Facebook Engineer: Going Large Requires Thinking Small
When managing a constantly expanding system with many moving parts, it is crucial to break the system into large numbers of small pieces and manage them with lots of small, dedicated teams, advised Bobby Johnson, who is director of engineering for Facebook, at the Usenix Annual Technical Conference in Boston.
The topic of his presentation was "Lessons of Scale at Facebook," and Johnson certainly is a good person to hold forth on that topic. When Johnson started at the service four years ago, it had only 7 million users -- now it is up to about 400 million. He has seen constant exponential growth. Now Johnson oversees about 400 engineers, which is about one for each million users that the service has.
One major lesson he has learned over the years: Keep the projects to add new features small, and manage them with small teams that have direct control over the features.
At a high level, Facebook has a simple three-layer architecture, consisting of Web servers that assemble pages for users, the cache layer, which keeps much of the data that is frequently used, and a database layer, which serves mainly as "persistent storage," Johnson said.
Each layer has been scaled horizontally, meaning the layers are run across thousands of servers.
It is largely an open-source stack, though one that has been heavily modified: The Web server layer runs modified copies of Linux. The cache layer relies on the Memcache, and MySQL powers the databases. The page components (each page is assembled from dozens of smaller components) are written in PHP, though the code has been pre-compiled.
These days the site, which people expect to be up constantly, can get up to 100 million messages per second to the cache layer. The system handles about 1 billion chat messages and 100 million search messages per day. And because the service now has a global audience, it remains busy 24 hours a day. And it keeps growing.
"Every week, we have our biggest day ever," he said.
For building in new features and enhancing the old ones, the approach that Facebook has taken has been one of deploying "very small teams who move quickly," Johnson said. "We make small changes frequently," he said, noting that when something goes wrong, they can isolate the problem quickly.
The data set is unusual in that it is highly connected. For instance, Facebook runs the world's largest photo-sharing site, even though it doesn't offer many of the features of other sites, such as Flickr. But the one advantage it does have is that people are tagged in photos.
And this is true overall for Facebook, he added. The true value it adds is connectivity, the ability for users to connect with other users.
"What is interesting about me is what I am connected to. We call this the social graph," he said. This produces a lot of interconnected data.
Each page is composed of thousands of elements, such as photos, lists of friends, people who have poked you and so on. And these elements are updated frequently. A conversation taking place must be rendered in the order in which contributions were made, otherwise it doesn't make sense.
The company has developed a number of techniques to make this seem as seamless to the user as possible. Since each page is comprised of multiple elements, the work can be divided among multiple servers in parallel.
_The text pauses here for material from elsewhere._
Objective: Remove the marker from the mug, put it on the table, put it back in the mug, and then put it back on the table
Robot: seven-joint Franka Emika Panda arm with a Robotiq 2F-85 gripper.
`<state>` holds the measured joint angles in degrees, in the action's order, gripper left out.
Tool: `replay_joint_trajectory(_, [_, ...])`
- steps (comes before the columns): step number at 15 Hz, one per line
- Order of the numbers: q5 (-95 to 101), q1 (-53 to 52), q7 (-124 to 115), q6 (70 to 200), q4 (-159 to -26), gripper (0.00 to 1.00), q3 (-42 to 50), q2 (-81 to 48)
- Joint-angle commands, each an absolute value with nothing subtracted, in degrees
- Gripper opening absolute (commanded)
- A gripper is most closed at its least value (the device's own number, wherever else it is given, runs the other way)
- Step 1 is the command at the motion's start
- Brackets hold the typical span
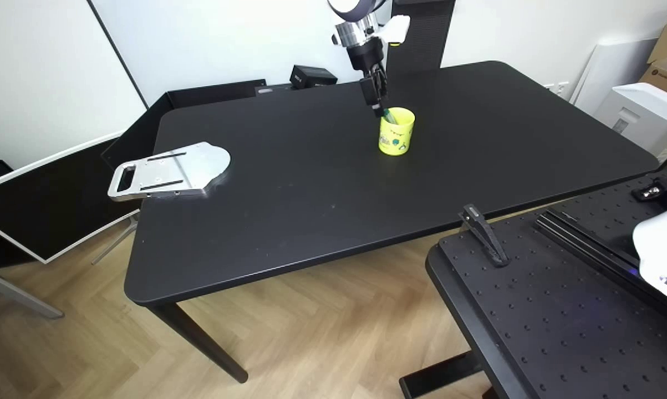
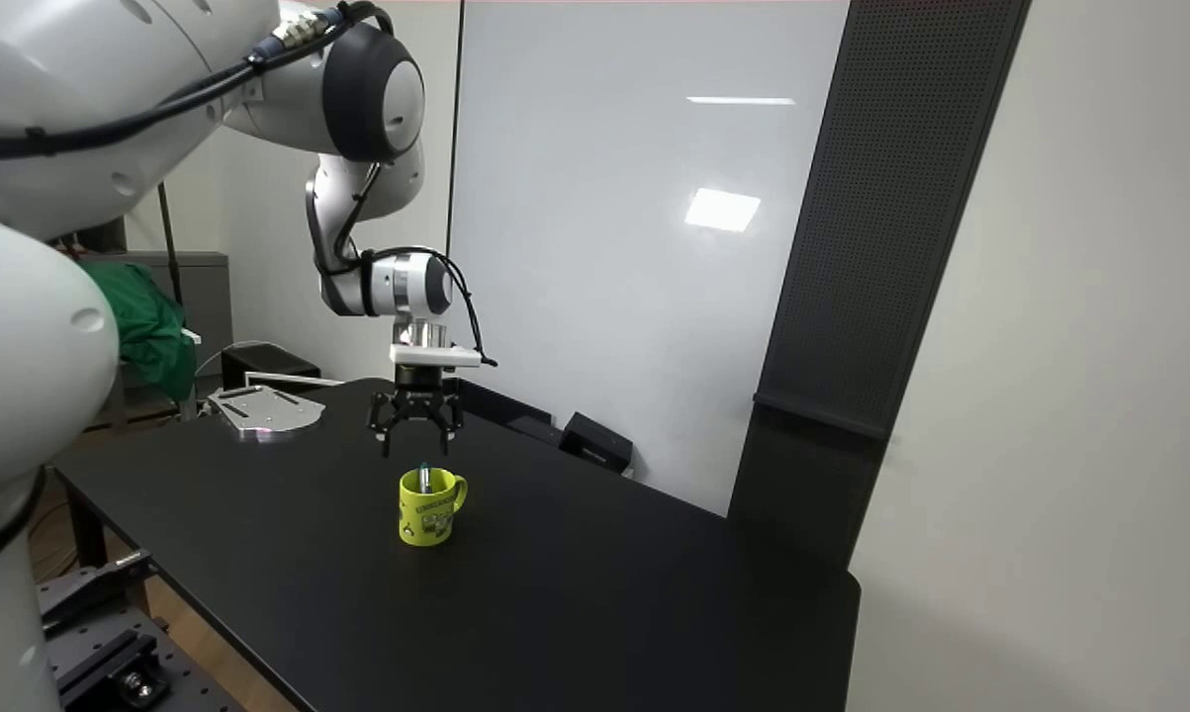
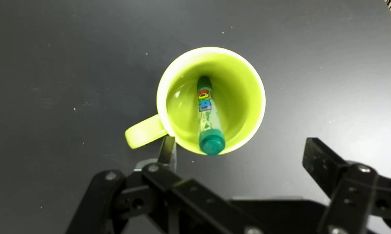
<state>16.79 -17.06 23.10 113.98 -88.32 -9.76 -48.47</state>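
The yellow-green mug [image 3: 244, 87] stands upright on the black table [image 3: 68, 81]; it shows in both exterior views [image 1: 395, 138] [image 2: 424, 519]. The marker [image 3: 209, 112], with green ends and a pale printed body, leans inside the mug, its thicker green end at the rim. Its top shows in both exterior views [image 1: 390, 117] [image 2: 424, 477]. My gripper [image 3: 241, 143] is open and empty, fingers wide apart. It hangs above and beside the mug, as an exterior view [image 2: 415, 450] shows. In the wrist view the left fingertip overlaps the mug's rim near the handle; contact cannot be told.
A silver metal plate with a handle slot [image 1: 178, 169] lies at a table edge, partly overhanging. A black box [image 1: 312, 76] sits behind the table's far edge, near a whiteboard [image 2: 634, 247]. A black perforated board [image 1: 533, 299] stands beside the table.
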Motion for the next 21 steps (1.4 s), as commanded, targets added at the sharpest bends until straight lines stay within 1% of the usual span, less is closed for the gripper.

The database layer is used largely as persistent storage, maintaining permanent copies of all the data entered. Given the size of all the data being held, the databases are too slow to run queries against each time a user requests a piece of data, so the vast majority of data is held in the cache layer. Johnson estimated that tens of terabytes of data is being held here.
The data is stored at this layer not in relational tables, but rather in what Johnson called graphs, or serial lists of data elements identified by a single key.
About half the data in this layer, at any given time, has been generated within the past year. The rest is stored on vast arrays of serial attached storage. Facebook does not delete old data, because the gains in storage space would be negligible, he said.
The company is working on ways to run more complex queries against these graphs. "What we're building now are systems that think of the world as a graph," he said. One day you will be able to ask Facebook to identify all your friends who like a particular game and the answer will be served up within a few seconds.
How an organization sets up its internal chain of responsibility is crucial for its success, Johnson noted. "If somebody is responsible for something, they must have control over it," he said.
Many conflicts within an organization may stem from the fact that someone has responsibility for something, but does not have any control over it.
For instance, putting someone in charge of making a Web site faster will not produce beneficial results unless that person also is in charge of the code that runs the site. "It puts the person in a bad position," since he has limited influence over the people who are actually in control of the parts of the site that need improving, he said. It also reduces the amount of flexibility that the organization can have, since basically the only power that the person in charge has is to say no to proposed changes.
The Facebook engineers are broken into small teams, each working on a different app or standalone function. Each team is responsible for launching its own application and can't just simply hand it over to the operational teams and walk away. When something goes wrong, it is the development team that must figure it out, he said in a brief conversation with IDG News Service after the presentation.
Johnson also said that Facebook also applies this approach to privacy. It has a small team that does watch over privacy. "This is the one thing we can't screw up," he said. But each programming team also has a designated person to manage the privacy aspects of the project they are working on.